Good morning! It is my pleasure to welcome you to the 1st National Roundtable for the planning rule.

As you know, the Forest Service’s processes for forest planning and project decision making are participatory by law, based on citizen input. That is as it should be. People feel strongly about their public lands, and there is plenty of room for healthy debate. Through the open, honest surfacing of differences, the Forest Service gets a variety of perspectives and information, and we use those to make sound, well-informed decisions—decisions that are responsive to the people we serve. Our role is to help people sort through their differences, understand the implications of what they propose, and come to agreement based on shared values and common goals.

That is what we hope to achieve here, beginning today. Your job is to get the ball rolling.

We are planning based on provisions that are 28 years old—older than many of our employees, maybe older than some of you here. Just to give you some idea, in 1982 we sold 10 billion board feet of timber. Last year, we sold a fraction of that—2.5 billion—and most of that was the byproduct of projects for other purposes, such as fuels and forest health treatments. Today, we are about sustaining healthy, resilient forest and grassland ecosystems for clean water, wood, wildlife, wild foods, and all the other benefits Americans get from them.

Our planning provisions were devised before ecosystem management, before all the big fires we’ve seen, before all the mortality we are seeing from insects and disease, before we fully became aware of climate change as a driver on the landscape. Today, we are in a whole new management environment. We need forest plans that address our new management environment and a new rule to guide them.

For more than 10 years, we’ve been trying to get a new rule, and I’m sure many of you have been right there with us. We went through three different processes, and each one failed to give us the tools we need. But we got a lot of collective experience. Last summer, Secretary of Agriculture Tom Vilsack asked us to try again—to use everything we have learned to come up with a new rule that addresses today’s land management environment—not the one we had a generation ago.
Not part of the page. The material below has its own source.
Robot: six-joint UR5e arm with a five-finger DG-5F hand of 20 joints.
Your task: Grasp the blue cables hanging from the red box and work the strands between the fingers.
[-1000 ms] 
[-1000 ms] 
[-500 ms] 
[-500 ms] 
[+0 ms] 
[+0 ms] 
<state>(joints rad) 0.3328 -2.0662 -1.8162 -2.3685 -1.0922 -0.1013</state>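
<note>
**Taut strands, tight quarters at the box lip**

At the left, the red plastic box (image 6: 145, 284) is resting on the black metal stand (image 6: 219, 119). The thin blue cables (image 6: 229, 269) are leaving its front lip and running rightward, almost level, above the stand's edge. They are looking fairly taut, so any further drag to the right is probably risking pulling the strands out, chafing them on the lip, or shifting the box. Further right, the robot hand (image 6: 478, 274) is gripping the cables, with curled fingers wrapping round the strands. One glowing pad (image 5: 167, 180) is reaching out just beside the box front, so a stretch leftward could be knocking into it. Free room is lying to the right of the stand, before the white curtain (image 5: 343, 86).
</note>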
Based on past experience, we are trying something new. Instead of coming up with something on our own, based on the experience and expertise of scientists and professional land managers, we are bringing you in from the very beginning. We are asking for help from a broad range of stakeholders—anyone interested, really.

We believe that this approach is in the spirit of collaboration. It might be messy and confusing, but democracy can be a messy, confusing business. We believe that, in the long run, this kind of collaborative approach is more transparent, more democratic, more sustainable, and more likely to succeed.

We know that the planning rule can’t be all things to all people. But the important thing is not so much the outcome, but the process. We want a process that is open and honest, that surfaces all points of view, no matter how divergent … that respects every point of view, no matter how different. If we can have that kind of process, that kind of dialogue, then I believe we can build on it, not just here, not just for this planning rule, but for all the forest plans to come—for all the project decisions to come—for all the benefits to come on the ground, where it really counts.

With that said, there are certain principles we are inviting you to address—certain realities about today’s land management environment. We face challenges like climate change … like the need to restore healthy, resilient ecosystems capable of delivering clean water, habitat for wildlife, and all the other benefits people get from their forests and grasslands. That includes a sense of place, local ties to the land, and opportunities for outdoor recreation. We also face the need to work together across borders and boundaries to make it happen.

The bottom line is this: We need to move beyond a decade of rule writing and rewriting while the challenges we face only get worse. We need a rule that lets us focus on what truly matters. What truly matters, in my view, is not the rule itself, but having forest plans in place that address current conditions and promote collaboration. More important than the rule itself, even more important than the individual forest plans, are the processes that go into making them … because those processes are the foundations for our relationships, our partnerships, our collaborative capacity to manage the National Forest System to deliver all the benefits that Americans want and need, for the sake of generations to come.

Thank you for taking the time to be here. I look forward to seeing the results of your work!